Thermal cameras are especially useful for detecting intruders in the outdoors for a few key reasons.
One, they “see” heat rather than visible light, so they work in total darkness as well as poorly lit areas at night when most of the “bad” stuff is likely to happen. In order to present heat in a way our eyes can see, thermal cameras convert the temperature of an object into shades of gray which are darker or lighter than the background. Because background objects tend to be cooler at night or hotter during the day than a person at 98.6 degrees, they represent a really good “human detector” at almost all times, even in bad weather like rain, snow or fog.
Today’s imagers, when backed with good video processing, can determine temperature variations down to 1/12th of a degree, so thermal cameras provide what’s probably the most important function for security – they almost never miss an intruder. They’re a very reliable way to detect people outdoors.
They are also good at the other problem most security systems face, which is nuisance alarms. Thermal cameras ignore movement which triggers alarms for visible cameras, like headlights sweeping through a scene, reflections off water or windows, or small animals and blowing debris. Nuisance alarms are almost as bad as missed detections, because if you get too many, like the boy who cried wolf, you stop paying attention when a real intrusion happens.

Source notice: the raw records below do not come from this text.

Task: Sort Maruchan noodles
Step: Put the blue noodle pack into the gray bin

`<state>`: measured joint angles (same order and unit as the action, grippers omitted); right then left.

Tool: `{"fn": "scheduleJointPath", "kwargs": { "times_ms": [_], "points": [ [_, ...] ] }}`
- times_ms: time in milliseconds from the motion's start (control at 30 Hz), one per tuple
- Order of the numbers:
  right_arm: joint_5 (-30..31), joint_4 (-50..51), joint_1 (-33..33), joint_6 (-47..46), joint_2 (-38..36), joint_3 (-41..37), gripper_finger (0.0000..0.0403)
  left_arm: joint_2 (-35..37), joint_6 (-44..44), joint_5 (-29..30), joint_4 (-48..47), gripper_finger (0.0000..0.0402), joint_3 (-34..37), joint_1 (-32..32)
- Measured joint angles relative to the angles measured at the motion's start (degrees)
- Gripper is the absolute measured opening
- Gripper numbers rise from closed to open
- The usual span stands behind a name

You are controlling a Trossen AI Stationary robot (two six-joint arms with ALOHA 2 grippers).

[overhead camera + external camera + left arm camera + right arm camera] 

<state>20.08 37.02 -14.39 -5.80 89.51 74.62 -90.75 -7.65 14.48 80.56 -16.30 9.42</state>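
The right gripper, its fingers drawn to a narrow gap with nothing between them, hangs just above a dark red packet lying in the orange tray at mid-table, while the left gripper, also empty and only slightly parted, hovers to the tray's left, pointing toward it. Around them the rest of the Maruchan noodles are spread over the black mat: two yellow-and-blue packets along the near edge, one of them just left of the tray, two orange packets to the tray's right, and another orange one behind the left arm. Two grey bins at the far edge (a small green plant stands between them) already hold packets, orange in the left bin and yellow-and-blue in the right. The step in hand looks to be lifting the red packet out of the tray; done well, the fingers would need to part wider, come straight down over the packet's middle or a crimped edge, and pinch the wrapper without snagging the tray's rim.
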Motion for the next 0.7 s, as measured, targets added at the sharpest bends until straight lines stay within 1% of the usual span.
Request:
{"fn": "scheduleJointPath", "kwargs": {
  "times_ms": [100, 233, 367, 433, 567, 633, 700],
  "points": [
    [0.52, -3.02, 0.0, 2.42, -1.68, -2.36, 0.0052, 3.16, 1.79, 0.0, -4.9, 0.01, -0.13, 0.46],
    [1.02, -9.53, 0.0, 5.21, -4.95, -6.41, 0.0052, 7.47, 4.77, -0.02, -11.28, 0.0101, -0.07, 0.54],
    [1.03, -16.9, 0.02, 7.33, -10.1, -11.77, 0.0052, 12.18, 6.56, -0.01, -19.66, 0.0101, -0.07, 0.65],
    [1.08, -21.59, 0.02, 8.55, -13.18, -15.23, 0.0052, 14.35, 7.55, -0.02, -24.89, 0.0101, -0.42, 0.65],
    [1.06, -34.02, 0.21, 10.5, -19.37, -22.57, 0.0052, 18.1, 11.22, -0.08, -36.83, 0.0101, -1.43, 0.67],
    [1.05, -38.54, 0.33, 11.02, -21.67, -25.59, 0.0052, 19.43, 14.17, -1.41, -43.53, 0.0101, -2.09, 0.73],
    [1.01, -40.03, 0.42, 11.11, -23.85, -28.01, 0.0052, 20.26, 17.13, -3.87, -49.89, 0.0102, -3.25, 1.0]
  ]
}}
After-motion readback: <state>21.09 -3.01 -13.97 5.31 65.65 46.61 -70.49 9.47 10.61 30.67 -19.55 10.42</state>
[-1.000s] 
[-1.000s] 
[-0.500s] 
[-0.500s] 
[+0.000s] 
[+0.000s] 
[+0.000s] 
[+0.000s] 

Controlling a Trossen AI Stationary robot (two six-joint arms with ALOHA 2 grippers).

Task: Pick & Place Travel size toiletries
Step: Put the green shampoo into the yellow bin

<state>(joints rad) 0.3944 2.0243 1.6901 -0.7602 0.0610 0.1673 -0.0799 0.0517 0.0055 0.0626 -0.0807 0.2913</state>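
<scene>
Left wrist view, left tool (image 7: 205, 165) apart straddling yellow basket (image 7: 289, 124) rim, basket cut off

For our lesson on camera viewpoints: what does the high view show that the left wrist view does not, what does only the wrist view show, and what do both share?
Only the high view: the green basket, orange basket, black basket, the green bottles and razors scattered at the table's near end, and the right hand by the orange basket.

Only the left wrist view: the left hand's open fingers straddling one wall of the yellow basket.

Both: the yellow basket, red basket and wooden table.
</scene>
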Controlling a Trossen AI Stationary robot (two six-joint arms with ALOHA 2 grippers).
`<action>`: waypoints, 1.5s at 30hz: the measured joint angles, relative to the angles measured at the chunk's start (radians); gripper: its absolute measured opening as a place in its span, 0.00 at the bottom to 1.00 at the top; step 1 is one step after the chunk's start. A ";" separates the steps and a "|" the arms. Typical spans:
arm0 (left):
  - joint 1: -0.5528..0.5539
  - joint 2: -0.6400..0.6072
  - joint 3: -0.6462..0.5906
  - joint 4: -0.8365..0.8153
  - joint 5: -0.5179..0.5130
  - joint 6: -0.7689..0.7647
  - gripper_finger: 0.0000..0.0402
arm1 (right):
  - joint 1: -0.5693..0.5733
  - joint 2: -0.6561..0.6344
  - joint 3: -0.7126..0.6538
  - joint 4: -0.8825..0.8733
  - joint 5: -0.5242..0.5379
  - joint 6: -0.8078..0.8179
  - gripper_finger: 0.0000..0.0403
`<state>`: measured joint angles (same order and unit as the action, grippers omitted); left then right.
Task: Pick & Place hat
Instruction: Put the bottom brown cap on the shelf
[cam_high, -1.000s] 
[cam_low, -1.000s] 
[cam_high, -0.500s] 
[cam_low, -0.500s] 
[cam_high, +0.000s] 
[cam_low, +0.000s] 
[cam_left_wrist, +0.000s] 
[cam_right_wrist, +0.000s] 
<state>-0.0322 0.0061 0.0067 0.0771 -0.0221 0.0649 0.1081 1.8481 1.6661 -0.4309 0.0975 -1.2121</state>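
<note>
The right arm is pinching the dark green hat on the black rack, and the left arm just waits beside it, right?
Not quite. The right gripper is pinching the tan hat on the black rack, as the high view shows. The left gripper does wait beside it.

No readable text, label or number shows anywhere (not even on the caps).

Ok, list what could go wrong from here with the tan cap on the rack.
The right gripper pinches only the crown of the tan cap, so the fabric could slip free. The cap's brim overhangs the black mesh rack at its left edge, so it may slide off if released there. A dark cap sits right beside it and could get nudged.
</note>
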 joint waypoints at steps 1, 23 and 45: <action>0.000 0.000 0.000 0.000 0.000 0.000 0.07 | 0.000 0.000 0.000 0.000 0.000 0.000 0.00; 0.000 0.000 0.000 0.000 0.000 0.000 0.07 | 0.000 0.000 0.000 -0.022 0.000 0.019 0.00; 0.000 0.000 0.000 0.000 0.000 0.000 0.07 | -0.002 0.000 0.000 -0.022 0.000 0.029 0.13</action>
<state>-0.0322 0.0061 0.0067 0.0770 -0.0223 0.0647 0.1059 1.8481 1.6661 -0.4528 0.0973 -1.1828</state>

At one time, thermal cameras were relegated to more expensive use, like for the military or really critical sites, like airports or refineries or chemical storage. But lots of innovation in the sensitivity and manufacturing of thermal imagers has brought their costs way down, so now commercial sites like car dealers, scrap yards, industrial parks, and other common facilities can take advantage of thermal cameras for about same price as a quality visible camera.